Mr. Black: Zor olan temel duyguları çözebilmek.

Mr. Brown: Anlıyorum sanırım kastettiğiniz dokunma, koku ve tat gibi değil mi?

Mr. Black: Evet tamamen onlar üzerinde çalışıyoruz.

Mr. Brown: O halde başlayalım hemen dokunma üzerinde çalışmalarınız ne durumda nasıl olacak?

Mr. Black: Bu detaya girmeden şunu belirtmek gerekir diye düşünüyorum. Duyuların tamamı insan beynine nöronlarla ve sinir sitemi aracılığıyla iletilir. Beyin denen yapıya bu uyarılar birer sinyal olarak giderler. Ve bu işlem çok hızlı gerçekleşir. Parmağınıza değen bir nesne nöronlarla beynin ilgili kısmına ulaşarak tepki vermenizi sağlar. Dikkat edin sinyal diyorum ve sinir sistemi de bir çeşit ağdır zaten.

Mr. Brown: İnsanların içine kablolar döşemekten bahsetmiyorsunuzdur umarım.
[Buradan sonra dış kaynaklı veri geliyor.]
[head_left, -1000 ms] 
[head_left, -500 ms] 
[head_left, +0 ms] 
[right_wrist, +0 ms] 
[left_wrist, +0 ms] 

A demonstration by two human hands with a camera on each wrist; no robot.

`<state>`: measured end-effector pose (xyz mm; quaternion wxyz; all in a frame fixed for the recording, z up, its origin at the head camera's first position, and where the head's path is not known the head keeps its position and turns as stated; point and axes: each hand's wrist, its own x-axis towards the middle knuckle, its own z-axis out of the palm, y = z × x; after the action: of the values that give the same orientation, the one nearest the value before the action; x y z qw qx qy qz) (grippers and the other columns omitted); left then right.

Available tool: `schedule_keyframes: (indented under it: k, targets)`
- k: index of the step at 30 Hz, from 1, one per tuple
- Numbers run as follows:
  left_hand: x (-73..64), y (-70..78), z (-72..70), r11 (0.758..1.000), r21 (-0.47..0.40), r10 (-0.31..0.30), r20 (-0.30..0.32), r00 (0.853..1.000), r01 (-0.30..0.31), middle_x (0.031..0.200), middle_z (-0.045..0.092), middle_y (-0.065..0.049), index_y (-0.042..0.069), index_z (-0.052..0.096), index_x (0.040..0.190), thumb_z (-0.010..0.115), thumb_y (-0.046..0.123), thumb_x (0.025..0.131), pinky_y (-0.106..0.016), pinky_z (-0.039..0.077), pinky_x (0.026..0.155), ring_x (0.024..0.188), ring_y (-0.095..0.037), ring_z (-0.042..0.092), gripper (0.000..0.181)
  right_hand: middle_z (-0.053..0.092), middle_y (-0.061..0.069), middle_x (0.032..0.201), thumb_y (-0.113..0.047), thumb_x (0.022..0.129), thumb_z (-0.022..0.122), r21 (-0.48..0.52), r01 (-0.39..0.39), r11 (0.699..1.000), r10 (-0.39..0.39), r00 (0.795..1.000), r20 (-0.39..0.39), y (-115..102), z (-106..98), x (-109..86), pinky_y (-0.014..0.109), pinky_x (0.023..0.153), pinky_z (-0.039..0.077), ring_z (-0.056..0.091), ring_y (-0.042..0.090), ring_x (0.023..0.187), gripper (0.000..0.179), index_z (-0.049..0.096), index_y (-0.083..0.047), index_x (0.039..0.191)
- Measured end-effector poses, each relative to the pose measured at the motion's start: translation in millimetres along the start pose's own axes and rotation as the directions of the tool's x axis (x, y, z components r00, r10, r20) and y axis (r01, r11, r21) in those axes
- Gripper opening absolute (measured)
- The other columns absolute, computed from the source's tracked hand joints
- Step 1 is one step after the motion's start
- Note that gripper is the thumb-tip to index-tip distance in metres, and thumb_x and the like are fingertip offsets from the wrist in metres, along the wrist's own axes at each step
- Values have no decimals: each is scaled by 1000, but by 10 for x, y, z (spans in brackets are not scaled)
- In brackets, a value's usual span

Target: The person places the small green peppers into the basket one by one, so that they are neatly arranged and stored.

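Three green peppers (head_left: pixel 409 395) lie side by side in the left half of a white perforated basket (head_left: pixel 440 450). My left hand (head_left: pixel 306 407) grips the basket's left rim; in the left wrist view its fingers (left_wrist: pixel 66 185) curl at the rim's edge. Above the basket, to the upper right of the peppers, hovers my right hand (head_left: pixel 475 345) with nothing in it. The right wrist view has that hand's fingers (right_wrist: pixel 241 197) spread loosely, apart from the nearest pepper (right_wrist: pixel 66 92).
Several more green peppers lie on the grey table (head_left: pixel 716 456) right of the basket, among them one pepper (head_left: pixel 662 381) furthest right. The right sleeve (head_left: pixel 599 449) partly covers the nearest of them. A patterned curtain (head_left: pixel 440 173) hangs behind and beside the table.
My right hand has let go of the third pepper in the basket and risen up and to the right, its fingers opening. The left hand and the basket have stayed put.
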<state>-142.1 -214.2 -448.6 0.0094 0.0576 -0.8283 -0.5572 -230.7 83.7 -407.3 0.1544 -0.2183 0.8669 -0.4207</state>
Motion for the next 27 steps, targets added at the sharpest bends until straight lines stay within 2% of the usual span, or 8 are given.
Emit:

Mr. Black: Hayır. Yapmanız gereken beyni bu konuda kandırabilmekte. Suni sinyaller yaratıp beynin ilgili bölümüne iletebilmek temel amaçtır. Bu testleri başlangıçta vücudunuzun ilgili bölümlerine ekg çekerken takılan kablolar gibi aparatlarla denedik. Oldukça başarılı sonuçlar elde ettik.

Mr. Brown: Düpedüz beyni kandırmaktan bahsediyorsunuz. Dokunma duyusu nasıl olacak mesela?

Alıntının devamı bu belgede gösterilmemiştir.